# AIM OF THE EXERCISE:
Only the lines below, from the one with "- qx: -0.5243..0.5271" through the one with "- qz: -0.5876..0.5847", are to be written out, exactly.

# STORED DATA:

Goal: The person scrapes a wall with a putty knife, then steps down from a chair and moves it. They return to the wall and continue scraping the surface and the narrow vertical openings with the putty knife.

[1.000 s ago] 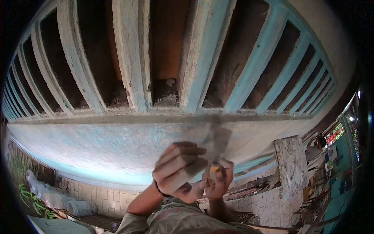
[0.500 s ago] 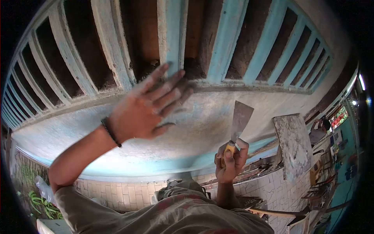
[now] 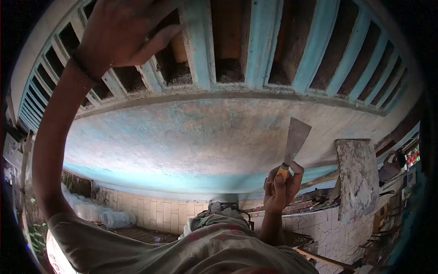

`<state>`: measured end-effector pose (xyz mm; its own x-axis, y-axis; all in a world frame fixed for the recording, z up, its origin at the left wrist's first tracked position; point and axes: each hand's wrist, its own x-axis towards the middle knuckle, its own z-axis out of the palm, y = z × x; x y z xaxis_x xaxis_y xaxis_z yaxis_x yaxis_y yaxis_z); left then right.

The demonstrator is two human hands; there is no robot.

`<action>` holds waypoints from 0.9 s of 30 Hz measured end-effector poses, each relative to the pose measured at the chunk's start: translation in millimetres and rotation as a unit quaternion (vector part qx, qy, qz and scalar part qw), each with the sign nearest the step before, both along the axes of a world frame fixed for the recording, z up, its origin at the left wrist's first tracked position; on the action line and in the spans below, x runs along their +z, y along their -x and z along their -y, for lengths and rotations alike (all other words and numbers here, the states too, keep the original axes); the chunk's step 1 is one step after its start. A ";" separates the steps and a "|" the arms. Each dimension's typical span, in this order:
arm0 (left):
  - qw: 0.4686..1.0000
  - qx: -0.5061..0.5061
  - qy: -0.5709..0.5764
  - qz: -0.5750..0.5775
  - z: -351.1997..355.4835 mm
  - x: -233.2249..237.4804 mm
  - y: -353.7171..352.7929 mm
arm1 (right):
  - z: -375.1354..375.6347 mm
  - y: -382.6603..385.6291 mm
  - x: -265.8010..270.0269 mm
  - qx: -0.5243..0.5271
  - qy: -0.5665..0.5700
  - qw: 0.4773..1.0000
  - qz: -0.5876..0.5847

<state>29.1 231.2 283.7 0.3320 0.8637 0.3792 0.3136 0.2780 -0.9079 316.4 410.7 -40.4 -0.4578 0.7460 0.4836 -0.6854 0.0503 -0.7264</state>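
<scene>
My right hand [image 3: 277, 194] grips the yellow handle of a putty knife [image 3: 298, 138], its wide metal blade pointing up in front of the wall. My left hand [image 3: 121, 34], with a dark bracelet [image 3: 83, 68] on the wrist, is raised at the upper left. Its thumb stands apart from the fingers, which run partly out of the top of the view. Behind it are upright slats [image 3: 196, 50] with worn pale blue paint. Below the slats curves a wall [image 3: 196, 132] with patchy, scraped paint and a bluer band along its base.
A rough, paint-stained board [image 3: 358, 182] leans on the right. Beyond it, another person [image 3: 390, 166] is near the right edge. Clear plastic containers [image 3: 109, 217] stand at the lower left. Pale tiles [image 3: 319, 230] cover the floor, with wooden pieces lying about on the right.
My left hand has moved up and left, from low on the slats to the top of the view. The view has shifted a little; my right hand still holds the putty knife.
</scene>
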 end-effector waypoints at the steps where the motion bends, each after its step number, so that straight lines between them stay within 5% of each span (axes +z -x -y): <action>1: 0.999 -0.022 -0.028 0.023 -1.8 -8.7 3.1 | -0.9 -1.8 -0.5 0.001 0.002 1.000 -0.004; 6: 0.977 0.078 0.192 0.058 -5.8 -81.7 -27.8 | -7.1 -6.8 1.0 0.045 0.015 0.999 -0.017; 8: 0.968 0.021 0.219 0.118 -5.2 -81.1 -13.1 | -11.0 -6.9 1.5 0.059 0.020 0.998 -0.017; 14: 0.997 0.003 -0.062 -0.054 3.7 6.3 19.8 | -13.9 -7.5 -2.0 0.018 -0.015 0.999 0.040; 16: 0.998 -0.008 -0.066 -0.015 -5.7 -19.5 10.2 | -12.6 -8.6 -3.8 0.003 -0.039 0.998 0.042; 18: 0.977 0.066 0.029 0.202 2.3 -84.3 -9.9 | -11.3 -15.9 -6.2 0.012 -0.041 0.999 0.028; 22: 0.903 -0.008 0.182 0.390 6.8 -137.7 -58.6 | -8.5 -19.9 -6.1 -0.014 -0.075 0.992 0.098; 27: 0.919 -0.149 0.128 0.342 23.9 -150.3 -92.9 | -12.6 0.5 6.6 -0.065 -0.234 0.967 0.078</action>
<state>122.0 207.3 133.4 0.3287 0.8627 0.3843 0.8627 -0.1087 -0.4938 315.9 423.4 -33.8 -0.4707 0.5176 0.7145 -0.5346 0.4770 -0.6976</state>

# FINAL ANSWER:
  - qx: -0.5243..0.5271
  - qy: -0.5665..0.5700
  - qw: 0.4773..1.0000
  - qz: -0.5876..0.5847

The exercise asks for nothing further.